Hätte die Vermieterin schon am Vorabend "vorbeugend" streuen müssen?

onlineurteile.de - Früh um 4.45 Uhr verließ eine Mieterin das Haus, um zur Arbeit zu gehen. Es war Februar. In der Nacht waren die Temperaturen unter Null Grad gesunken, zudem hatte es leicht geschneit. Schon an der Haustür bemerkte die Frau, dass die Treppenstufen glatt waren. Ihren Angaben nach tastete sie sich sehr langsam zum Geländer vor und hielt sich daran fest. Trotzdem sei sie schon auf der ersten Stufe ausgerutscht und gestürzt, berichtete sie. Ein gebrochenes Sprunggelenk war die Folge.

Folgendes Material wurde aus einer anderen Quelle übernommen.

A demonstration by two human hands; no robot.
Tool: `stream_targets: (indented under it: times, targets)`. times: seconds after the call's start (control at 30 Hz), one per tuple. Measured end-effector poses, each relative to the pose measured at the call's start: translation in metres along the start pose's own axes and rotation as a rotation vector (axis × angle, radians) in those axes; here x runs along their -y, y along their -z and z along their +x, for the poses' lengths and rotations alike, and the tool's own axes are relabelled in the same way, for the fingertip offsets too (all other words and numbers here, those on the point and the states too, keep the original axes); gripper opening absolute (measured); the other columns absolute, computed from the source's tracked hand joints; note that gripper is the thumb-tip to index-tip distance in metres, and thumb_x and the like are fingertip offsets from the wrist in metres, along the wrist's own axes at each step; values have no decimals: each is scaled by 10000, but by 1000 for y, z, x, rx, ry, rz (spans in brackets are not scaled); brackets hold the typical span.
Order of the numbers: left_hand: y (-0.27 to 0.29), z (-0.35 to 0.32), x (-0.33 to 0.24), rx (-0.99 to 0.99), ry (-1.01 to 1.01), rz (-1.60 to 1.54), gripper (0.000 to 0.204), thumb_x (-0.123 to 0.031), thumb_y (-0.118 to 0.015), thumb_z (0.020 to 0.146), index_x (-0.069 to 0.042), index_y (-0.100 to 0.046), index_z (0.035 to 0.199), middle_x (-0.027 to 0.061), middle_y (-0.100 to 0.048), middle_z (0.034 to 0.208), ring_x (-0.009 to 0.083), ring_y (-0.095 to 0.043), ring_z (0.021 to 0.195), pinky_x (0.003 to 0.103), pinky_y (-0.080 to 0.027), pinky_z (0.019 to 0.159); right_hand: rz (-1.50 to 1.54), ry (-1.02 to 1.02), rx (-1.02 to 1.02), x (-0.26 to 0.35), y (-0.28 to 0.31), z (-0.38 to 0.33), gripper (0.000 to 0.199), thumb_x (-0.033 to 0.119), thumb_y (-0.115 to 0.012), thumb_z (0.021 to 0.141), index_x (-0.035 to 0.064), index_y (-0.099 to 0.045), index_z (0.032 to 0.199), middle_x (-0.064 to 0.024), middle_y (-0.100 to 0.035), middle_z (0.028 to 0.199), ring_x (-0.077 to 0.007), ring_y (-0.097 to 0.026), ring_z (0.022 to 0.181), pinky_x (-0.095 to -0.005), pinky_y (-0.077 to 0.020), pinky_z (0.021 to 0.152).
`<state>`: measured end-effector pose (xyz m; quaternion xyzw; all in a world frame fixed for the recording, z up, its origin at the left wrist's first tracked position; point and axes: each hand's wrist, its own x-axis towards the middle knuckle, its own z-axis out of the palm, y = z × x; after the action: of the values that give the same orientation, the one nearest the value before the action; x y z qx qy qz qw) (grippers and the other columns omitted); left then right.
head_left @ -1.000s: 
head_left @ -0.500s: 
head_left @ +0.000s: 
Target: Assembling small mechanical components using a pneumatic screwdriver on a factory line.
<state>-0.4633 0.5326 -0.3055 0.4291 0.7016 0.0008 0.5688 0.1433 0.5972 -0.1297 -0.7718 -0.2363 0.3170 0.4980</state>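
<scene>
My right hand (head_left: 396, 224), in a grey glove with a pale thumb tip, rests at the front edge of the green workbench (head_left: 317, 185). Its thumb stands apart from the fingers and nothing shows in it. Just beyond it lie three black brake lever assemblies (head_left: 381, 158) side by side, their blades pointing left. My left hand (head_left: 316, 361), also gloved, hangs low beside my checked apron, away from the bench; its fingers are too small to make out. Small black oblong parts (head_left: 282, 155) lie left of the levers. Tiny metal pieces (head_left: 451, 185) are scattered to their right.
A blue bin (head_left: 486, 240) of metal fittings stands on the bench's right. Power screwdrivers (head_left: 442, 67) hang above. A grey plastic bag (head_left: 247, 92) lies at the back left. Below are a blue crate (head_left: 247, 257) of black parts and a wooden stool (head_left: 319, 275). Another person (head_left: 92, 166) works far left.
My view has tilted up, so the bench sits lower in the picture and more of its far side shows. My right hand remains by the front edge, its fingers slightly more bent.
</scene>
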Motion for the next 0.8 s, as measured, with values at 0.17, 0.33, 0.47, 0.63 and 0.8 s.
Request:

Von der Vermieterin forderte die Verletzte Schadenersatz, weil diese ihre Räum- und Streupflicht vernachlässigt habe. Dem widersprach das Oberlandesgericht Brandenburg (5 U 86/06). Erst wenn zu den üblichen Zeiten der Hauptberufsverkehr einsetze, müssten Hauseigentümer räumen und streuen. Um 4.45 Uhr gebe es jedoch noch keinen nennenswerten Verkehr. Man könne der Vermieterin auch nicht vorhalten, sie hätte vorbeugend schon am Abend tätig werden müssen. Das sei nur ausnahmsweise der Fall, wenn bereits am Abend feststehe, dass in der Nacht überfrierende Nässe eintreten werde.

Und um das nachzuweisen, reiche ein allgemeiner Wetterbericht mit Vorhersagen für ganz Deutschland nicht aus, wie ihn die Mieterin vorlegte. Da müsste schon ein lokaler Wetterbericht belegen, dass an diesem Morgen in genau dieser Region Glättegefahr bestand. Da es für die Vermieterin keinen Anlass gab, vorbeugend zu streuen, schulde sie der Mieterin keinen Schadenersatz. Im übrigen hätte die Mieterin den Unfall leicht vermeiden können, wenn sie das Haus durch den überdachten Hinterausgang verlassen hätte.